Tuesday, January 22, 2019

French Quarter Beignet

I've never been to New Orleans, in fact, I've never tried a Beignet in my life until I made them from scratch over the weekend. I decided to make Beignets from scratch over the weekend because Dr. Sweetpea and I are doing a road trip to New Orleans in the spring. These were super easy to make and they turned out wonderful. Dr. Sweetpea took one bite and said these remind him of the ones he ate at New Orleans several years ago.


French Quarter Beignets
(Source: Paula Deen)

1 1/2 cups lukewarm water
1/2 cup granulated sugar
1 envelope active dry yeast
2 eggs, slightly beaten
1 1/4 teaspoons salt
1 cup evaporated milk
7 cups bread flour (Next time I'm going to use all purpose flour)
1/4 cup shortening
Nonstick spray
Oil, for deep-frying
3 cups confectioners' sugar

Mix water, sugar, and yeast in a large bowl and let sit for 10 minutes. In another bowl, beat the eggs, salt and evaporated milk together. Mix egg mixture to the yeast mixture. In a separate bowl, measure out the bread flour.
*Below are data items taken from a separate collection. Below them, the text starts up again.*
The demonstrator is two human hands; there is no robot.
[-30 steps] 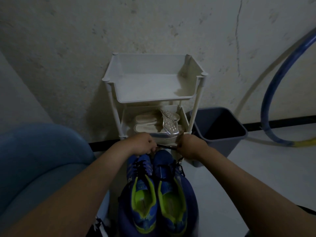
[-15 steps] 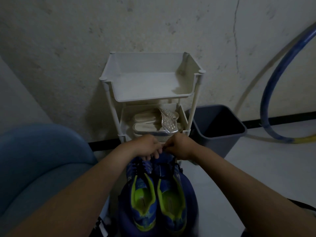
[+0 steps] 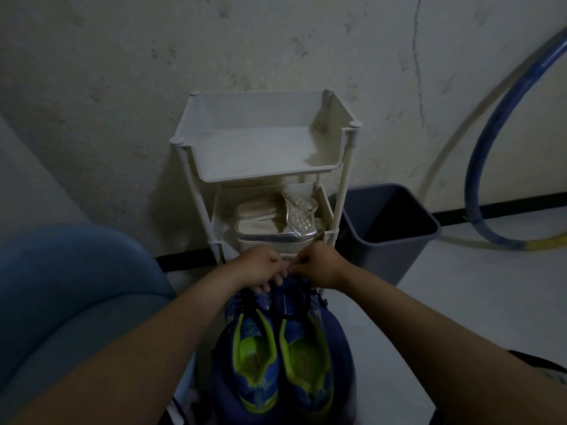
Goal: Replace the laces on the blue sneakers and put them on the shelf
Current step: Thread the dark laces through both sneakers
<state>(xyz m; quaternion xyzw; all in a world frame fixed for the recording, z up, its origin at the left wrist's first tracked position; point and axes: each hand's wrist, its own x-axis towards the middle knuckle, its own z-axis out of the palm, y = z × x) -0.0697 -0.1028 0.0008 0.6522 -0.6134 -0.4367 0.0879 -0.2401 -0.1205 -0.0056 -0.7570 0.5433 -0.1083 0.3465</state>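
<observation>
Dim concrete wall (image 3: pixel 122 87) backs a white shelf (image 3: pixel 267 177). The blue sneakers (image 3: pixel 254 363) are not on it yet and sit side by side below. Left hand (image 3: pixel 260 266) and right hand (image 3: pixel 320 268) meet over the toes, each grip curled and seemingly pinching a dark lace (image 3: pixel 245 302). Lacing looks unfinished, but the fingertips and lace ends are lost in gloom.

Two hands are counted: left hand (image 3: pixel 260 265), right hand (image 3: pixel 319 268). Two blue sneakers (image 3: pixel 306 363) are counted just below them; black laces (image 3: pixel 245 302) there, number unreadable. Beyond the hands: one shelf (image 3: pixel 264 176), two tiers seen, two silver sandals (image 3: pixel 276 223). Right of the right hand: one bin (image 3: pixel 389 240), one hoop (image 3: pixel 478 167). Left of the left hand: one blue seat (image 3: pixel 76 286).
</observation>
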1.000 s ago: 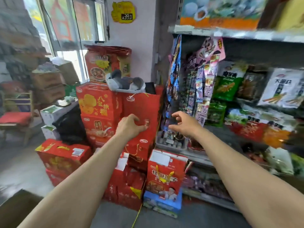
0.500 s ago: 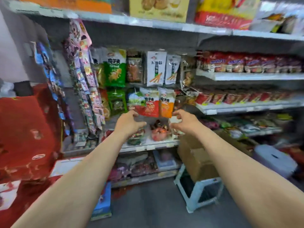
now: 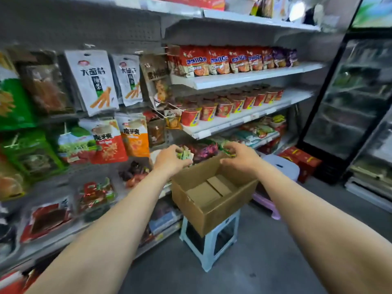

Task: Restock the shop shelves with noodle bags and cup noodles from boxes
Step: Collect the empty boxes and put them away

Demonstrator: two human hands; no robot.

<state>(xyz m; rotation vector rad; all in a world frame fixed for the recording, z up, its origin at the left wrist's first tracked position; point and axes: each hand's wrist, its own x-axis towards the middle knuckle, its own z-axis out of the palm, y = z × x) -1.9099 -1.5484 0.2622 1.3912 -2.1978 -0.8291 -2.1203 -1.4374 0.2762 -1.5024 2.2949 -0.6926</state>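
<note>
Where the grey floor [image 3: 275,251] runs between the fittings, a shop aisle is seen: a pegboard [image 3: 106,32] hung with snack bags at nine o'clock, white shelves [image 3: 244,78] at one o'clock, and a glass-fronted fridge [image 3: 350,107] at three o'clock. One cardboard box [image 3: 203,213] is set open on a pale stool [image 3: 209,257] at six o'clock, its inner bottom flaps exposed. A second stool [image 3: 284,168], lilac, is placed beyond it at four o'clock, with red cartons [image 3: 301,158] on the floor just beside the fridge.

Noodle bags [image 3: 220,62] are lined along one shelf at one o'clock, mostly red, with a few purple at the far end. Cup noodles [image 3: 223,108] are ranked on the shelf below; about eight are counted in the front row, though blur prevents a firm total. Two white hanging bags [image 3: 93,81] are counted at ten o'clock.

Both hands are raised above the box's far rim. The left hand [image 3: 169,160] is curled round green packets [image 3: 185,153], and the right hand [image 3: 239,158] is closed on a second green bunch [image 3: 226,148].
</note>
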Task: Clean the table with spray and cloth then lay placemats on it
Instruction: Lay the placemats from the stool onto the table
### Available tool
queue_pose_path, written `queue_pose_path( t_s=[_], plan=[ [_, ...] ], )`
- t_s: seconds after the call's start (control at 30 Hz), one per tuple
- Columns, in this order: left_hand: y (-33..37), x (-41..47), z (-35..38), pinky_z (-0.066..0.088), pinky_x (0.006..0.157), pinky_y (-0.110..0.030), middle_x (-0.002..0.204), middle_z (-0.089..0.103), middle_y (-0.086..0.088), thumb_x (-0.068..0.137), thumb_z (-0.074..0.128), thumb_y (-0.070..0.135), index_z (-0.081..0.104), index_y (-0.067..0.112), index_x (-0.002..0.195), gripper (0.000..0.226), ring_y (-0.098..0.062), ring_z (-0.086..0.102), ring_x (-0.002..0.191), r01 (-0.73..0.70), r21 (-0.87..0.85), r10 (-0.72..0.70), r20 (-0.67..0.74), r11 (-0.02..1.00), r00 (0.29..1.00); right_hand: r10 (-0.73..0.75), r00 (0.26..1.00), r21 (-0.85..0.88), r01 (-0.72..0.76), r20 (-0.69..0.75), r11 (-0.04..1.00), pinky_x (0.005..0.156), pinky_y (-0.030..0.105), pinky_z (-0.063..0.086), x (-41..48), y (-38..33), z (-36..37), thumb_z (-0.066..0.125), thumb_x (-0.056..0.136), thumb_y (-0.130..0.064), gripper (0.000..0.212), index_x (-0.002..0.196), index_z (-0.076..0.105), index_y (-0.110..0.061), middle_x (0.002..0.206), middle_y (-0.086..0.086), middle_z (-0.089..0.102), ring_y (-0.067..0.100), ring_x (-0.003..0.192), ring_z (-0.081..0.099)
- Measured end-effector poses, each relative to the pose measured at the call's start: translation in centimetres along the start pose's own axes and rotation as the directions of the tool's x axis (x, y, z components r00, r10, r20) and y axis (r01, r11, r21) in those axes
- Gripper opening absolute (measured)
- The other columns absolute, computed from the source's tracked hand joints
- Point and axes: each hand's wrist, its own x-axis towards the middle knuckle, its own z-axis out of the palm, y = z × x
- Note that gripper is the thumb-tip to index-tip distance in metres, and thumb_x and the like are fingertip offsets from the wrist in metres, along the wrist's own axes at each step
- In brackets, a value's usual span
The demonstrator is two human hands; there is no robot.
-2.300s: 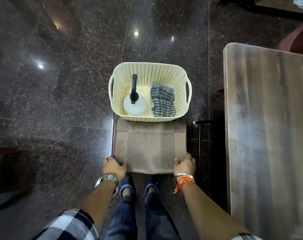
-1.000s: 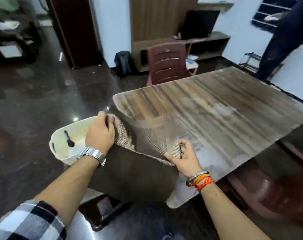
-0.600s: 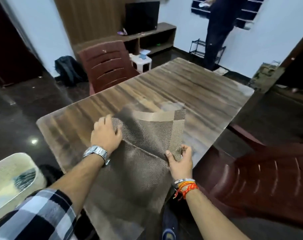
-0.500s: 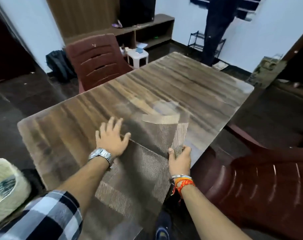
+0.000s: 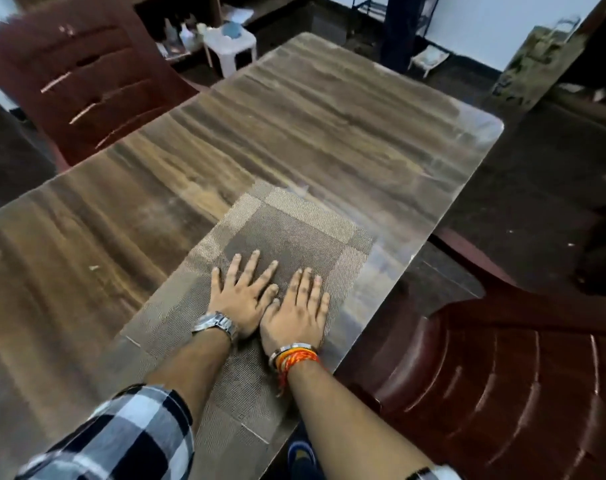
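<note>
A brown woven placemat (image 5: 287, 230) lies flat on the wooden table (image 5: 156, 202), near the table's right edge and running toward its near corner. More than one mat may be stacked there; I cannot tell. My left hand (image 5: 244, 297) and my right hand (image 5: 300, 311) rest side by side, palms down, on the middle of the mat with fingers spread. Neither hand grips anything. The spray bottle, the cloth and the basket are out of view.
A dark red plastic chair (image 5: 502, 393) stands against the table's right edge by me. Another red chair (image 5: 83, 74) sits at the far left side. A white stool (image 5: 230, 46) and a person's legs (image 5: 402, 26) are beyond the far end.
I carried the mat from the stool by the basket to the table and laid it down. My hands let go of its edges and now press flat on it.
</note>
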Motion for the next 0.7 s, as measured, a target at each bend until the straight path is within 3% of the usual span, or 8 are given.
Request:
queue_pose_path(
  t_s=[0.17,0.27,0.7],
  plan=[
    [3.6,4.4,-0.9,-0.012,0.122,-0.055,0.171,-0.013,0.013,0.094,0.011,0.071,-0.002,0.055,0.157,0.066,-0.021,-0.014,0.158,-0.071,0.006,0.071,-0.03,0.997,0.997,0.079,0.997,-0.005,-0.079,-0.023,0.997,0.117,0.043,0.001,4.1,2.6,-0.8,0.034,0.084,-0.038,0.071,0.149,0.026,-0.011,0.158,0.003,0.02,0.023,0.148,0.008],
    [5.9,6.3,-1.3,-0.011,0.123,-0.055,0.171,-0.011,0.013,0.103,0.02,0.065,0.001,0.054,0.157,0.059,-0.02,-0.013,0.158,-0.108,0.003,0.108,-0.046,0.994,0.993,0.104,0.993,-0.019,-0.105,-0.064,0.994,0.117,0.042,-0.001,6.3,4.3,-1.5,0.033,0.084,-0.038,0.071,0.15,0.025,-0.011,0.159,0.004,0.019,0.023,0.148,0.007],
    [9.3,9.1,-1.6,-0.009,0.124,-0.057,0.172,-0.007,0.012,0.103,0.021,0.064,0.004,0.054,0.158,0.059,-0.021,-0.01,0.158,-0.154,0.017,0.155,-0.064,0.988,0.986,0.143,0.989,-0.067,-0.146,-0.049,0.987,0.119,0.043,-0.002,9.2,6.9,-2.9,0.031,0.093,-0.037,0.066,0.152,0.014,-0.013,0.161,0.001,0.008,0.022,0.148,-0.002]
  ],
)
Add 3 cups of the flour to the yeast mixture and stir to combine. Add the shortening and continue to stir while adding the remaining flour. Remove dough from the bowl, place onto a lightly floured surface and knead until smooth. Spray a large bowl with nonstick spray. Put dough into the bowl and cover with plastic wrap or a towel. Let rise in a warm place for at least 2 hours. Preheat oil in a deep-fryer to 350 degrees F. Add the confectioners' sugar to a paper or plastic bag and set aside. Roll the dough out to about 1/4-inch thickness and cut into 1-inch squares. Deep-fry, flipping constantly, until they become a golden color. After beignets are fried, drain them for a few seconds on paper towels, and then toss them into the bag of confectioners' sugar. Hold bag closed and shake to coat evenly.